• DATA:
┄┄┄┄┄┄┄┄┄┄
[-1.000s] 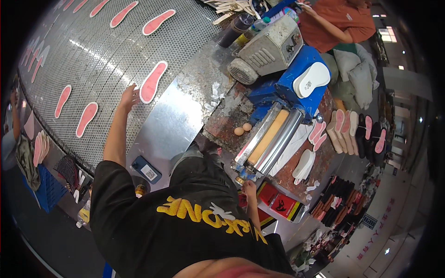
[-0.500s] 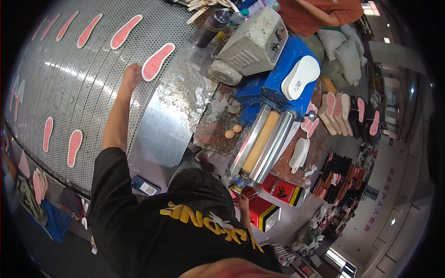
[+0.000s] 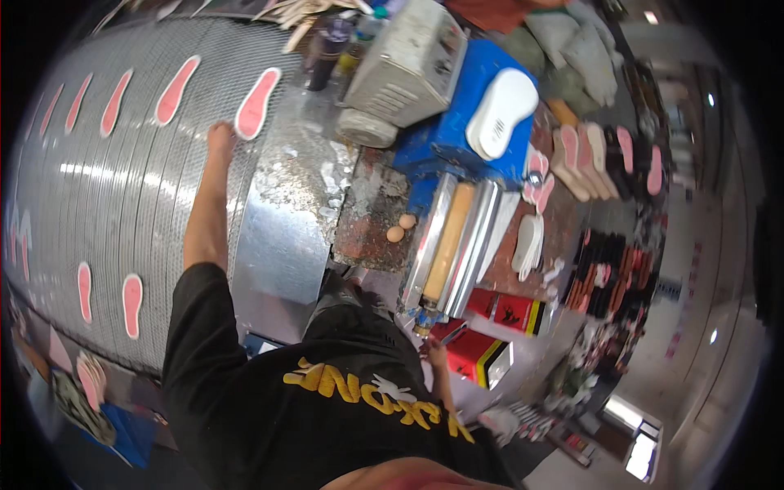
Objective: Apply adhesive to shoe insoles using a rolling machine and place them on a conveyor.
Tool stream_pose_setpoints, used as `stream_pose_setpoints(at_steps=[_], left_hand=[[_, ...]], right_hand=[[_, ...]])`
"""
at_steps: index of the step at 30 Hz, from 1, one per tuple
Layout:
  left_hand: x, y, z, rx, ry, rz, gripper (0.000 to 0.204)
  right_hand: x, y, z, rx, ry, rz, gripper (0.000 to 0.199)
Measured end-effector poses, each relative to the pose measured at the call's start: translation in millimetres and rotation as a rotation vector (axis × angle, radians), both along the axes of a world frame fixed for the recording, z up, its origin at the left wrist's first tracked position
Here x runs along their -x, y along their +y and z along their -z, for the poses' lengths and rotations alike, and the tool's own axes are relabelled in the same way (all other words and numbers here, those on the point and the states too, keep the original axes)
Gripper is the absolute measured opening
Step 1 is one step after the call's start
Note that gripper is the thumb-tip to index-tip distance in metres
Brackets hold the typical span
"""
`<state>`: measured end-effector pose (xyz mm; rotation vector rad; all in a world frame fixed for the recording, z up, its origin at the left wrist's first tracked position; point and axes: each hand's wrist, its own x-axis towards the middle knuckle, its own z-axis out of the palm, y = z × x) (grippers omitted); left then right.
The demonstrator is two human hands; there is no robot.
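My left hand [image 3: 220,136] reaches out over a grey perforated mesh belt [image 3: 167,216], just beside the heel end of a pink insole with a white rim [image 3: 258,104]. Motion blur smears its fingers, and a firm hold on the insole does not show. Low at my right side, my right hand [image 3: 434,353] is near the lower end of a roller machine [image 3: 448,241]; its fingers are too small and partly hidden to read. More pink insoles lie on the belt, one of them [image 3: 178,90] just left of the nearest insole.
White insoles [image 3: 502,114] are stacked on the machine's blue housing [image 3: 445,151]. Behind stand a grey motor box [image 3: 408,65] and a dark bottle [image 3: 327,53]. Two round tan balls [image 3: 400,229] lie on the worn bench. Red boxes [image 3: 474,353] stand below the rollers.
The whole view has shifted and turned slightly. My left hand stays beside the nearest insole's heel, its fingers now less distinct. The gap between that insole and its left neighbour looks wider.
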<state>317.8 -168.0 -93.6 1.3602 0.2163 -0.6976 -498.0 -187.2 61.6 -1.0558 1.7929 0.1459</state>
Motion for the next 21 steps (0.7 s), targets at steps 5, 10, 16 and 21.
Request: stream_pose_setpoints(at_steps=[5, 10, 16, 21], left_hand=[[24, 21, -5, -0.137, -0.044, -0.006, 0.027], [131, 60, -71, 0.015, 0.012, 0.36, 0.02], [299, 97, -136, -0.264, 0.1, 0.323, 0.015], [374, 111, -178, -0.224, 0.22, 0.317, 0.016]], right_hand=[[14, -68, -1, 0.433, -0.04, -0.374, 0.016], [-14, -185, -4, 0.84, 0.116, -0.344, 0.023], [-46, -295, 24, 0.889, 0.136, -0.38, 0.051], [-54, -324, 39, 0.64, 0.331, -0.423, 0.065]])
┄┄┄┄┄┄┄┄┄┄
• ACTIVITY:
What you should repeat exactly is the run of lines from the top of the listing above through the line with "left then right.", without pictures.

• OUTPUT OF THE TASK:
[-1.000s] 
[-0.500s] 
[+0.000s] 
Objective: Apply adhesive to shoe insoles using a rolling machine and place them on a conveyor.
Tool stream_pose_setpoints, used as `stream_pose_setpoints(at_steps=[_], left_hand=[[_, ...]], right_hand=[[_, ...]])`
"""
at_steps: index of the step at 30 Hz, from 1, one per tuple
Layout:
  left_hand: x, y, z, rx, ry, rz, gripper (0.000 to 0.204)
  right_hand: x, y, z, rx, ry, rz, gripper (0.000 to 0.199)
Measured end-effector poses, each relative to the pose measured at the call's start: translation in millimetres and rotation as a rotation vector (axis × angle, radians), both along the axes of a world frame fixed for the recording, z up, its origin at the left wrist's first tracked position
Here x runs along their -x, y along their +y and z along their -z, for the poses' lengths and rotations alike, and the tool's own axes are relabelled in the same way (all other words and numbers here, those on the point and the states too, keep the original axes)
Gripper is the absolute measured opening
Step 1 is one step after the call's start
Note that gripper is the thumb-tip to index-tip distance in metres
Brackets hold the typical span
"""
`<state>`: measured end-effector pose (xyz mm; rotation vector rad; all in a world frame fixed for the recording, z up, its origin at the left wrist's first tracked position; point and axes: each hand's wrist, its own x-axis towards the middle knuckle, its own z-axis out of the palm, y = z × x) (grippers omitted); left then right.

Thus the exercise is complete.